WHAT TO DO: From the entries below, return every line that includes the word "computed".

DATA FOR PROCESSING:
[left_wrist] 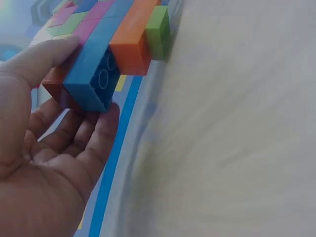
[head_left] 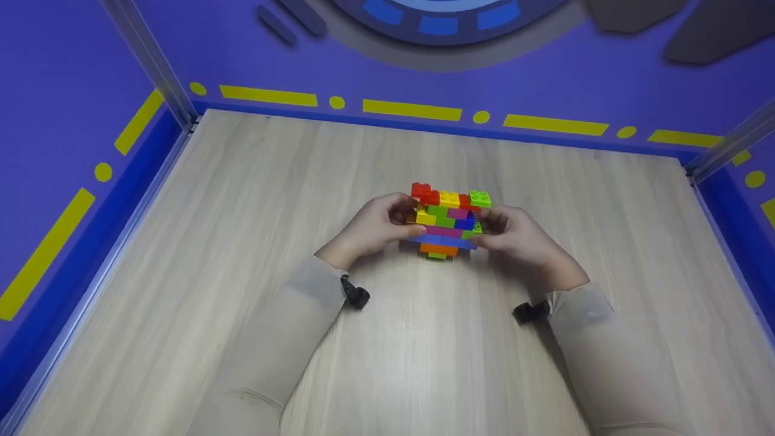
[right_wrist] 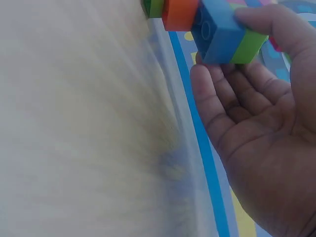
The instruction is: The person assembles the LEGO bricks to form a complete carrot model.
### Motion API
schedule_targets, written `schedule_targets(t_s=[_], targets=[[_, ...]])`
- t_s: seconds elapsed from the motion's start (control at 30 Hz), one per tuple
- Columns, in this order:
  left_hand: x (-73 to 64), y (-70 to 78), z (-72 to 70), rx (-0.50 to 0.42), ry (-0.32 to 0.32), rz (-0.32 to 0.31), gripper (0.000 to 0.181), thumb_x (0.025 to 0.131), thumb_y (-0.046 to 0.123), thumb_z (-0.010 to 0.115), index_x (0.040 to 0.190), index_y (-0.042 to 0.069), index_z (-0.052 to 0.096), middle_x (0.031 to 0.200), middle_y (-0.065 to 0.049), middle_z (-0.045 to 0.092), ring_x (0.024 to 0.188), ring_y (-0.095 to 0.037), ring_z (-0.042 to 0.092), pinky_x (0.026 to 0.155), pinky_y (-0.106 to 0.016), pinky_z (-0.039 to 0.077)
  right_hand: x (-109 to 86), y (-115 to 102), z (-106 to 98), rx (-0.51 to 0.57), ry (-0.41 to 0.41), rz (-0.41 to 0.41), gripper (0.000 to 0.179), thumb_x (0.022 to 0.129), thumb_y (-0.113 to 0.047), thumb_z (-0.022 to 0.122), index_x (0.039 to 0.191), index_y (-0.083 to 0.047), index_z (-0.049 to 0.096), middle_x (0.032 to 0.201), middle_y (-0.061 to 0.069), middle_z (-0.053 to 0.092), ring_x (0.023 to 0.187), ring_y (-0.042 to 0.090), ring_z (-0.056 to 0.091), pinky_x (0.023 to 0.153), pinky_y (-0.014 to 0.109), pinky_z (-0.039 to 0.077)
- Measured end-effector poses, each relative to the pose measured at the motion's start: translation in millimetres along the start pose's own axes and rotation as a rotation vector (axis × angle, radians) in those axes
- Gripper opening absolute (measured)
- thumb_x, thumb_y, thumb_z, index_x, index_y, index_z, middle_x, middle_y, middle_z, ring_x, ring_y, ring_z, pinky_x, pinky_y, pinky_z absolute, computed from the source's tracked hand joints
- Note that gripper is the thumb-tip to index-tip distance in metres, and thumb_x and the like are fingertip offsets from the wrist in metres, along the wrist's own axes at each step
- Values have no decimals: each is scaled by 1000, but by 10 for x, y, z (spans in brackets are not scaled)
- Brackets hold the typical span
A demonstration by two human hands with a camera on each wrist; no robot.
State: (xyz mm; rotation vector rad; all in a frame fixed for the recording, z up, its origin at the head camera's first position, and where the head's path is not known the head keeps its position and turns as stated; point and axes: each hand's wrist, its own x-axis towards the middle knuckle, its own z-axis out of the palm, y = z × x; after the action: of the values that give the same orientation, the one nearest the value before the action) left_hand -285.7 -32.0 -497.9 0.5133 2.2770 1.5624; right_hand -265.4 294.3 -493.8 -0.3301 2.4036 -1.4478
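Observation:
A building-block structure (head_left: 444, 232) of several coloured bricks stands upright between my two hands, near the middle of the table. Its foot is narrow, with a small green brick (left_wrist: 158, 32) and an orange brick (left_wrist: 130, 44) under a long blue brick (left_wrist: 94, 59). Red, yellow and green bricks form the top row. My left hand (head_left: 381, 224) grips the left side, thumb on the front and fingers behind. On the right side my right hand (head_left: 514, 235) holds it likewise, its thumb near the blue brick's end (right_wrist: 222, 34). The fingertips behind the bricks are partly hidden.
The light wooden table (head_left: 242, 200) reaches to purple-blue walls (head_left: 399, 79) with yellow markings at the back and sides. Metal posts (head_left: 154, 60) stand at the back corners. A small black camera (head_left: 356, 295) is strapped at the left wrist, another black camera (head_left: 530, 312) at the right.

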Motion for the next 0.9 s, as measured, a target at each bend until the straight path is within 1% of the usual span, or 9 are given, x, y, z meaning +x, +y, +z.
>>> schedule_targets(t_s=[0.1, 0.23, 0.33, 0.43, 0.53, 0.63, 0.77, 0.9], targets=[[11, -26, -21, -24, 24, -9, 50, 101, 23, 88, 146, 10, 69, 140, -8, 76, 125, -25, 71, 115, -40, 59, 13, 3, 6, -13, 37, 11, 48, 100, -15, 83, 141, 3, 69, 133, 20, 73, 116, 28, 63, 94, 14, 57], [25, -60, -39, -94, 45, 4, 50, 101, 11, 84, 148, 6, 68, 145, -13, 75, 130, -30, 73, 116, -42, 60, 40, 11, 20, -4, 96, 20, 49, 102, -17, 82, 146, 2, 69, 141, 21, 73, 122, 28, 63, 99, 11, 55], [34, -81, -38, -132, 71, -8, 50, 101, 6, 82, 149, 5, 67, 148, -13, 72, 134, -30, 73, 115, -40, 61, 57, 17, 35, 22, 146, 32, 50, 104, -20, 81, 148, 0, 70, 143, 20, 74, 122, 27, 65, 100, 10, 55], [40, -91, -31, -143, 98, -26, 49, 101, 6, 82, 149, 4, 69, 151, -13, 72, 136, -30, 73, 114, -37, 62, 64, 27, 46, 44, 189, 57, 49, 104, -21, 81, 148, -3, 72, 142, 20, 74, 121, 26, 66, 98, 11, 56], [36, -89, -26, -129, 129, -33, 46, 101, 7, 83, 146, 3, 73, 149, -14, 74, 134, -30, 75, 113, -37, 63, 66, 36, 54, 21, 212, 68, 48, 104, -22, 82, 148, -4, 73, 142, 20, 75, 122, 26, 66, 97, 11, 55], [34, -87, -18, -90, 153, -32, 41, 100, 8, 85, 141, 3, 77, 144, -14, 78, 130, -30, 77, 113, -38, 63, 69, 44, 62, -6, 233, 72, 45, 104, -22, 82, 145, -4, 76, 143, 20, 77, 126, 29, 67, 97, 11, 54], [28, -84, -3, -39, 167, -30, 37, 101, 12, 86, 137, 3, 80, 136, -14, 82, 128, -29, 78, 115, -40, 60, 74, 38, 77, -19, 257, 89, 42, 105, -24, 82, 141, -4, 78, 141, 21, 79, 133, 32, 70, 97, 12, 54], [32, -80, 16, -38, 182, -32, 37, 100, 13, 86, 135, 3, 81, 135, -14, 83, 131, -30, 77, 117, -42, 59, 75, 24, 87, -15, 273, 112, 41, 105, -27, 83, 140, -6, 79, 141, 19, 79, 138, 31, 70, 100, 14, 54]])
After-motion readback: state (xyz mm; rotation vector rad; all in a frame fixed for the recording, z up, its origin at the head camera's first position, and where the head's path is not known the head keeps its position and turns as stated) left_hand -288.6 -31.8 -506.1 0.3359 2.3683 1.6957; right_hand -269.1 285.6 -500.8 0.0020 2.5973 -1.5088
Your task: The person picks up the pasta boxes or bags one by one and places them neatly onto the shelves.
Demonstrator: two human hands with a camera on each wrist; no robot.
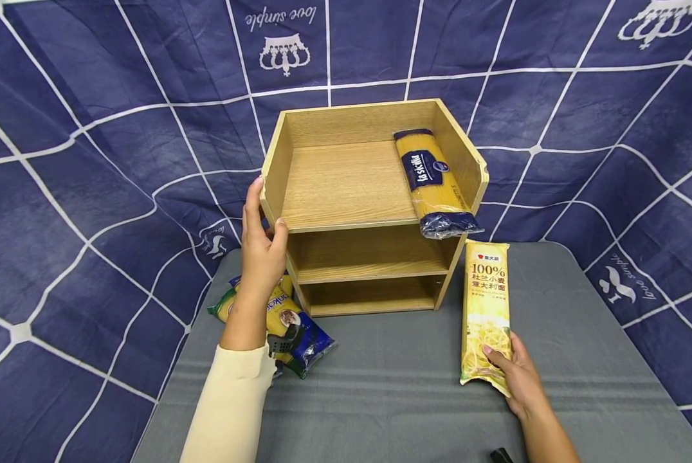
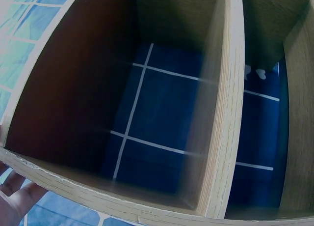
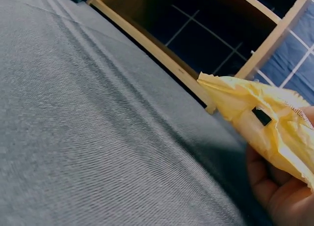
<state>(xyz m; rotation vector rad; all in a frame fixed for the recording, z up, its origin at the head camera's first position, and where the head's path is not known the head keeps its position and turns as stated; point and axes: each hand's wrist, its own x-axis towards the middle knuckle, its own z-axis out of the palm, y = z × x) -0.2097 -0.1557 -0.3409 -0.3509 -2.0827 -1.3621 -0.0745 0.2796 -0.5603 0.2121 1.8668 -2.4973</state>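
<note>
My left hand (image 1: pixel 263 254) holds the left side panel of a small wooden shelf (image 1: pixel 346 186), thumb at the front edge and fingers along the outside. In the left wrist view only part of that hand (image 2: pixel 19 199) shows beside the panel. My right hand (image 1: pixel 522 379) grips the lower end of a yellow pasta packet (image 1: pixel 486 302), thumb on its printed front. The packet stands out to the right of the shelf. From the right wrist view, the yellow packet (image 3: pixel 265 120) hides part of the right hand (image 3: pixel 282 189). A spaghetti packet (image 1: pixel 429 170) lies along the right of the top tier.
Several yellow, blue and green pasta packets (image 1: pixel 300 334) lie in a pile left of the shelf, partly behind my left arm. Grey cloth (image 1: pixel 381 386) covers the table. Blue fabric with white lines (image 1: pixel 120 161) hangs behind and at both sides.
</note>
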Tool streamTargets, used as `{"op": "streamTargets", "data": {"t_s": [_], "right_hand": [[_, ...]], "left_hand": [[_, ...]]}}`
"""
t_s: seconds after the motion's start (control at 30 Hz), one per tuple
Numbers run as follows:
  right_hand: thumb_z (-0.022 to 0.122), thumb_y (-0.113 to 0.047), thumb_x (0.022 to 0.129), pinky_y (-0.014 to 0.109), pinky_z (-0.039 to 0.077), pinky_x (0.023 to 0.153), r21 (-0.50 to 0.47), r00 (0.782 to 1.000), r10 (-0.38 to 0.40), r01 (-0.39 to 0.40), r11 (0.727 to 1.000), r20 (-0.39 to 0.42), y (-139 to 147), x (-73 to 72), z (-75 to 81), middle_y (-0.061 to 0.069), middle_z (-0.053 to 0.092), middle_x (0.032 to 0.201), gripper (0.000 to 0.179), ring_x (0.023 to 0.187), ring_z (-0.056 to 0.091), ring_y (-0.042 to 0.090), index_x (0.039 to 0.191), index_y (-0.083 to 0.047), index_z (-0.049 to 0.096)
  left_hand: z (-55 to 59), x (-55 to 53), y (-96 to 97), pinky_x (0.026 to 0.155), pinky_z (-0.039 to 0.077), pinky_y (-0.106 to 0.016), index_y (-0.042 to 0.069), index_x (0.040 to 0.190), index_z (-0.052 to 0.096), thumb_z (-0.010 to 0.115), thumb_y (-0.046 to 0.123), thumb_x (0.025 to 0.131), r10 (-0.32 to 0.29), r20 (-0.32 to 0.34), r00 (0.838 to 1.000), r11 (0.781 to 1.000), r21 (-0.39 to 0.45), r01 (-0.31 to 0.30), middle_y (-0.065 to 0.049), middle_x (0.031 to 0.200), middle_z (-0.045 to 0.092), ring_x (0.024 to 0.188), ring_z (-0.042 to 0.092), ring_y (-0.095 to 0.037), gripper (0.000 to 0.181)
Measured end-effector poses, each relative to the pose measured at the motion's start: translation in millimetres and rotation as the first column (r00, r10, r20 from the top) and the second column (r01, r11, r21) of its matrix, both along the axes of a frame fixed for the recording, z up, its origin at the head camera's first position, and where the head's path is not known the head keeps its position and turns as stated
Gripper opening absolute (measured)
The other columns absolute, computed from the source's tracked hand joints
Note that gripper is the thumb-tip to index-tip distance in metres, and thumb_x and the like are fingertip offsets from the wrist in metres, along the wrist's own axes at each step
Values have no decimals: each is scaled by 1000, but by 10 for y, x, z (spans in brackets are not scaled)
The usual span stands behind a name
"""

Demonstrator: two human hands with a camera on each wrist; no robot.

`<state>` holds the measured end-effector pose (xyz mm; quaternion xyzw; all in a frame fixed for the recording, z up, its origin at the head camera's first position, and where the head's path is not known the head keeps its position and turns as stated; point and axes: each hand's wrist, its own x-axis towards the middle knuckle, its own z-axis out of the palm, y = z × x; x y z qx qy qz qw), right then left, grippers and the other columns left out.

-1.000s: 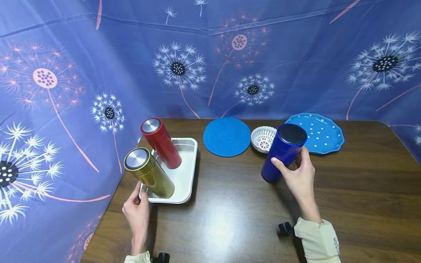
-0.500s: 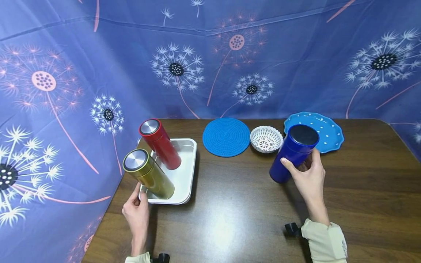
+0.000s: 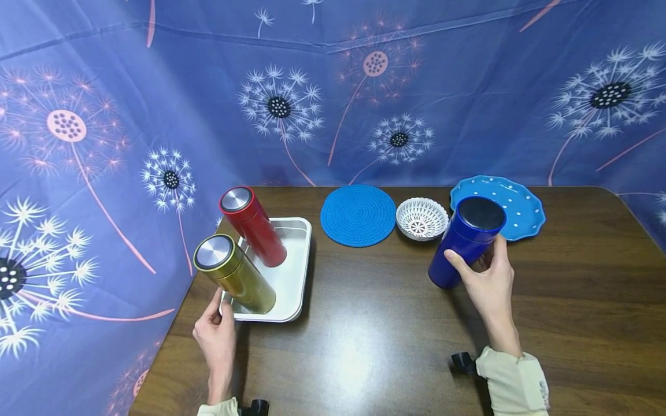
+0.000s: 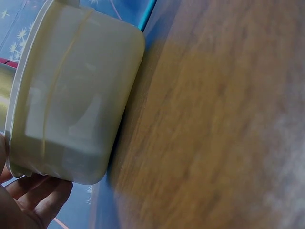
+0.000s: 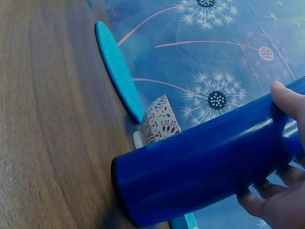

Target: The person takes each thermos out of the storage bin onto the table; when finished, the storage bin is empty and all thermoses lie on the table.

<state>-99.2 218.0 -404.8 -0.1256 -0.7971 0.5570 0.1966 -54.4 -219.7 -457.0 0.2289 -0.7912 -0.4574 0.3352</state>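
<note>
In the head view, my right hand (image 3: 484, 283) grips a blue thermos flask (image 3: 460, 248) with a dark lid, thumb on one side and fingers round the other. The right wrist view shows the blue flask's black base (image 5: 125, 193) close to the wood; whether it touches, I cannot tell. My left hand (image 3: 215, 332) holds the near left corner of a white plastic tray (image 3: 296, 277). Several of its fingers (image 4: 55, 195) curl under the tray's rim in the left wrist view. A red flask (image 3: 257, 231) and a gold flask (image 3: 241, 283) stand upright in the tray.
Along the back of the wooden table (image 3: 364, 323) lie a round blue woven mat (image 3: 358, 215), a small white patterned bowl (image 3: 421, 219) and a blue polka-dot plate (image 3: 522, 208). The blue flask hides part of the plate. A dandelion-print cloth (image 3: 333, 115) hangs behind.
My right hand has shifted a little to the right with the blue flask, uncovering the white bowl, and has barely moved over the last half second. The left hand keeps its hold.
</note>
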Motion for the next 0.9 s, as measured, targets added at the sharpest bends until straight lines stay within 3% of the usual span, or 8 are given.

TASK SOLUTION:
- thumb_x, thumb_y, thumb_z, index_x, index_y, index_z, middle_x, middle_y, middle_z, ring_x, ring_y, ring_z, pinky_x, pinky_y, pinky_z absolute, computed from the source's tracked hand joints
The other columns absolute, computed from the source's tracked hand joints

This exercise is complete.